Following is an example of Generics with wild card

public static void printListItems(List<object> list) {
        for (Object listItem : list)
            System.out.println(listItem);
    }

In this example we want to print list items of any type but it can't print List<Integer> , List<String> etc. because they are not subtypes of List<Object> . This problem can be solved using unbounded wildcard.

public static void printListItems(List<?> list) {
    for (Object listItem : list)
        System.out.println(listItem);
}

I read this above code in Java tutorial. For the first example , it says it cannot work because List<String> is not sublass of List<Object> .

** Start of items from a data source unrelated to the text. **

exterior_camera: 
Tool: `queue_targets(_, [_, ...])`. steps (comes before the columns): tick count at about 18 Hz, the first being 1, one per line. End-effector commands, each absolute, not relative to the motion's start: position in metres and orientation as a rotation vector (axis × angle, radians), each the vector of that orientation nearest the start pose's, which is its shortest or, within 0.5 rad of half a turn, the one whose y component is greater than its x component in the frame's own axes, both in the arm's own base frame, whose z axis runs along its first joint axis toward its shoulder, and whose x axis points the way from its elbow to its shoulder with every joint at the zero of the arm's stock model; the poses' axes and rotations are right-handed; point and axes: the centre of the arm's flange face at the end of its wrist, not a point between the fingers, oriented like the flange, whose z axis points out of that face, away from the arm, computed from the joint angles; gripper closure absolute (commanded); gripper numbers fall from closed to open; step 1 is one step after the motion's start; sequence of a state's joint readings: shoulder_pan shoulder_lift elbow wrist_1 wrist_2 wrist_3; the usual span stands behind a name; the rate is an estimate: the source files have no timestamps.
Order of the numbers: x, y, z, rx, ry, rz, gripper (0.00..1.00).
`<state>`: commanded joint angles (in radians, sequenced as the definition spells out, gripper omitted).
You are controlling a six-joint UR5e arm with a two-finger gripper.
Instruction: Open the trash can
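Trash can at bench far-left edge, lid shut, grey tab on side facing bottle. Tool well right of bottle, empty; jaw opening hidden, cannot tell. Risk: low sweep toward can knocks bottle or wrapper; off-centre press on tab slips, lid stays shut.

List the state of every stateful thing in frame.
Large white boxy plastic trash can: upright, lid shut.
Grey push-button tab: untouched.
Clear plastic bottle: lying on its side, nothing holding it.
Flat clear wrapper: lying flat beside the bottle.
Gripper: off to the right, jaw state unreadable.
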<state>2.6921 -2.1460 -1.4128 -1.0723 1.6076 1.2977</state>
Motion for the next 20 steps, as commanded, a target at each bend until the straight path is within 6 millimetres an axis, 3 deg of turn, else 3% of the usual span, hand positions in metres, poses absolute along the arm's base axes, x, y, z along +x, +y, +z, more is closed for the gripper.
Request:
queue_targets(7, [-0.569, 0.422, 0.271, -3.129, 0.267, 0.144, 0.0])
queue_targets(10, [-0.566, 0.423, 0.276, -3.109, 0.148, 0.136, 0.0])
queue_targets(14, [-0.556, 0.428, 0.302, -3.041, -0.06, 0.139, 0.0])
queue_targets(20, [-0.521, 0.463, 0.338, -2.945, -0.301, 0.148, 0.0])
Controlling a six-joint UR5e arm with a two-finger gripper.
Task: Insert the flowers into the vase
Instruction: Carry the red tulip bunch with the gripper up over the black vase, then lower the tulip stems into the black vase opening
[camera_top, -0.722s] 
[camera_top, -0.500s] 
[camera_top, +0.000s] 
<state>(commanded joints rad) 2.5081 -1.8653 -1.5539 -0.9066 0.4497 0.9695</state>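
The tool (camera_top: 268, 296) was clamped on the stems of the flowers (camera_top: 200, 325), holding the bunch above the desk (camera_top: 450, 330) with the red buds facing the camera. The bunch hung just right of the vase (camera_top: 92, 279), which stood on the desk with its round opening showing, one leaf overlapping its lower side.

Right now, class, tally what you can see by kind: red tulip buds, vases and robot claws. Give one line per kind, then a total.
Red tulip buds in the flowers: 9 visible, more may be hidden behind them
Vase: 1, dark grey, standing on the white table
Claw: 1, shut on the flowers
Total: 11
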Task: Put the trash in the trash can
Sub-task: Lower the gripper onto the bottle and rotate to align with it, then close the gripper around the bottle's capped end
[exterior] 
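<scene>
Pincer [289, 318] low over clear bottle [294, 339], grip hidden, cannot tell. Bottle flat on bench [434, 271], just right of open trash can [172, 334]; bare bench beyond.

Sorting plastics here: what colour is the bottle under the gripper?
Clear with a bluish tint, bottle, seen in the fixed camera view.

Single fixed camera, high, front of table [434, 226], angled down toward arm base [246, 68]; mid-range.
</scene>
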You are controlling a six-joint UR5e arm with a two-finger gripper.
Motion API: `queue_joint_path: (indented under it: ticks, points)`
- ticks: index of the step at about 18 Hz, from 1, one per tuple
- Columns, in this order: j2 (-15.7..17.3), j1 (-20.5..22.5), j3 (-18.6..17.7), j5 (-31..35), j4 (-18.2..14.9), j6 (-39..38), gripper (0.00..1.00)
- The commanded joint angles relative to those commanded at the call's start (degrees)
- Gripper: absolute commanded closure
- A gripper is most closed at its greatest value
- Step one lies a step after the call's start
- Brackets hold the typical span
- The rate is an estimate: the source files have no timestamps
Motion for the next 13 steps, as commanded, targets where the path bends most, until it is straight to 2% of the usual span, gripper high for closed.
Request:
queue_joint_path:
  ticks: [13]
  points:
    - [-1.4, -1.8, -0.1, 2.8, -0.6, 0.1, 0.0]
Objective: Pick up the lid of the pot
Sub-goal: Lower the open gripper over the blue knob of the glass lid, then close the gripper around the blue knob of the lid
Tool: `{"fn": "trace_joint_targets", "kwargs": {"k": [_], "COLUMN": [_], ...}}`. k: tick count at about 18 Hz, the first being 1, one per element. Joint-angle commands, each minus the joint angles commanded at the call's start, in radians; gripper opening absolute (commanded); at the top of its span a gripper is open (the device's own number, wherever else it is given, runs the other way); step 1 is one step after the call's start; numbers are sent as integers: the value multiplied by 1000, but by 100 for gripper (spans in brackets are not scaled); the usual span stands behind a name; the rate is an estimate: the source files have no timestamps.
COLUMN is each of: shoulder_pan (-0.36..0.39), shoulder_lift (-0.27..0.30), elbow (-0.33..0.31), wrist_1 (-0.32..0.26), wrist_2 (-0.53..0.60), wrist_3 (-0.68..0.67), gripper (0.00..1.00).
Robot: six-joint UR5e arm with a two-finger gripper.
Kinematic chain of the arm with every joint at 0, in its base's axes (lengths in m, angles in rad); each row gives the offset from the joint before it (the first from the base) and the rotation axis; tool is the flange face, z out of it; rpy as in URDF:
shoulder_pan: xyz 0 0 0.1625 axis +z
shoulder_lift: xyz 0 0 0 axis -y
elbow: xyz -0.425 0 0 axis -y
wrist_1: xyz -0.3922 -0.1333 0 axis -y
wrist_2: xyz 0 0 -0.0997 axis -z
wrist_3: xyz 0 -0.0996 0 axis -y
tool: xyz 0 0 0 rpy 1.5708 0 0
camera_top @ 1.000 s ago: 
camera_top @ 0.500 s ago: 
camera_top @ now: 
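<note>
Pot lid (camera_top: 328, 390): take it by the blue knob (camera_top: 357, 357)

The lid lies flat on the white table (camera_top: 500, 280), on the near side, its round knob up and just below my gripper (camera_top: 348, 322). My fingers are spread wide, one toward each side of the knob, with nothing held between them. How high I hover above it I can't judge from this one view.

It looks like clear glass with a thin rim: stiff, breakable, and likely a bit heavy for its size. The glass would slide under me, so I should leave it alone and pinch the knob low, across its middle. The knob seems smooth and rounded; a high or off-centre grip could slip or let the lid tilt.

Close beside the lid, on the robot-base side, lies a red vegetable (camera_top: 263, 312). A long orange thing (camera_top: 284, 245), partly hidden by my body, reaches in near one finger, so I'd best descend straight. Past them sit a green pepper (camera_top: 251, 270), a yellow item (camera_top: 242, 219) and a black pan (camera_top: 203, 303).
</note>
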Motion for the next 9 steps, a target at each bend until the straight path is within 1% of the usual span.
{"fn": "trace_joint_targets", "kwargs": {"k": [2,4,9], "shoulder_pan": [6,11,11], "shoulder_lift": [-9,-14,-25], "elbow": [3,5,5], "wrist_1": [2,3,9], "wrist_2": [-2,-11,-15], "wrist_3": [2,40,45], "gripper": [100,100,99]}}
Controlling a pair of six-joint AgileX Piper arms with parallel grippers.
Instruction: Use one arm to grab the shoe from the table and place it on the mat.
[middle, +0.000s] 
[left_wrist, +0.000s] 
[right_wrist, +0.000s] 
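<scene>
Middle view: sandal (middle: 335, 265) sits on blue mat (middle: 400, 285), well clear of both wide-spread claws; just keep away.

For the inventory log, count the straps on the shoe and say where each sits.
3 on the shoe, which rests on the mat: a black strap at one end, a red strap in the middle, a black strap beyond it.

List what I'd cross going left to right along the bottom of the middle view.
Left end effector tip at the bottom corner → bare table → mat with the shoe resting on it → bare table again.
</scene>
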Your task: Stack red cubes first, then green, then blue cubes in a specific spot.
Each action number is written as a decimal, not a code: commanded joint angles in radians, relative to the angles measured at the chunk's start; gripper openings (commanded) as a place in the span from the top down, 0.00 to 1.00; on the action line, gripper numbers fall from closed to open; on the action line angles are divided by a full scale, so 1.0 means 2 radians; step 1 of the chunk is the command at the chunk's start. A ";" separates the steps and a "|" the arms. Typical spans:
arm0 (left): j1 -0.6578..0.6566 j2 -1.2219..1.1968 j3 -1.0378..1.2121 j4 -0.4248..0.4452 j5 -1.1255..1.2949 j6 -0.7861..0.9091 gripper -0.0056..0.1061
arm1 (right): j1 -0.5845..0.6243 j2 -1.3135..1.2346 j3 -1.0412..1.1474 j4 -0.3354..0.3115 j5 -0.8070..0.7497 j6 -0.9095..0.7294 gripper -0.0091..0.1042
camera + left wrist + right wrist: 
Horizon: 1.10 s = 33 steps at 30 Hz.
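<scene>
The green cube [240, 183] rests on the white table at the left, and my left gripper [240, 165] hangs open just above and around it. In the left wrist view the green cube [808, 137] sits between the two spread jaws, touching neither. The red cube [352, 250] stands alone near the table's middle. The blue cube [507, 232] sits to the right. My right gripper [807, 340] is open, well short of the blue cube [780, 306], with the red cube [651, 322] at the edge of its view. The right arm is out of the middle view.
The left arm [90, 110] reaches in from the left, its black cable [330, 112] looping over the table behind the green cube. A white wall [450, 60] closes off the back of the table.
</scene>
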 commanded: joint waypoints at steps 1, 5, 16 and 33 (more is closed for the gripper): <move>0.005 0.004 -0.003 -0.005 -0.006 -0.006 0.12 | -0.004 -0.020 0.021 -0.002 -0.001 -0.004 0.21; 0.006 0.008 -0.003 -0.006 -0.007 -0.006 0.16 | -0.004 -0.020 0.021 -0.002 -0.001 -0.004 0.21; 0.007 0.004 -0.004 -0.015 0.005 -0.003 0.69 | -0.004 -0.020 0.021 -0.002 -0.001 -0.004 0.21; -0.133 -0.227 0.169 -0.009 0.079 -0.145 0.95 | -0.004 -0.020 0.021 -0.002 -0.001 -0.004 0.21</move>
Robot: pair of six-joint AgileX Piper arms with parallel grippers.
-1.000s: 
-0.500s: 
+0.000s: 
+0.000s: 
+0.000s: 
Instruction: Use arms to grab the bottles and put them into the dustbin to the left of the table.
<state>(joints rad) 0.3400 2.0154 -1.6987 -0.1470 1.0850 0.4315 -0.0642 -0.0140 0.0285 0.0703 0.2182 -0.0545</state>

Then why it is so that in the second example the for loop is working with taking listItem as dataType of Object and iterating through List<String> elements.

You are running into a false contradiction because you are equating the relationship between List<String> and List<Object> to the relationship between String and Object .

In the first example, the compiler will yell at you if you attempt to call printListItem s with a List<String> , because List<String> does not extend List<Object> .

In other words: A list of strings cannot be treated as a list of objects, because (according to the type system) a list of strings is not a list of objects.

In the second example, the compiler will not yell at you, because you are treating the elements of the List , which are String s, as Object s. Unlike the case with the lists, String does extend Object .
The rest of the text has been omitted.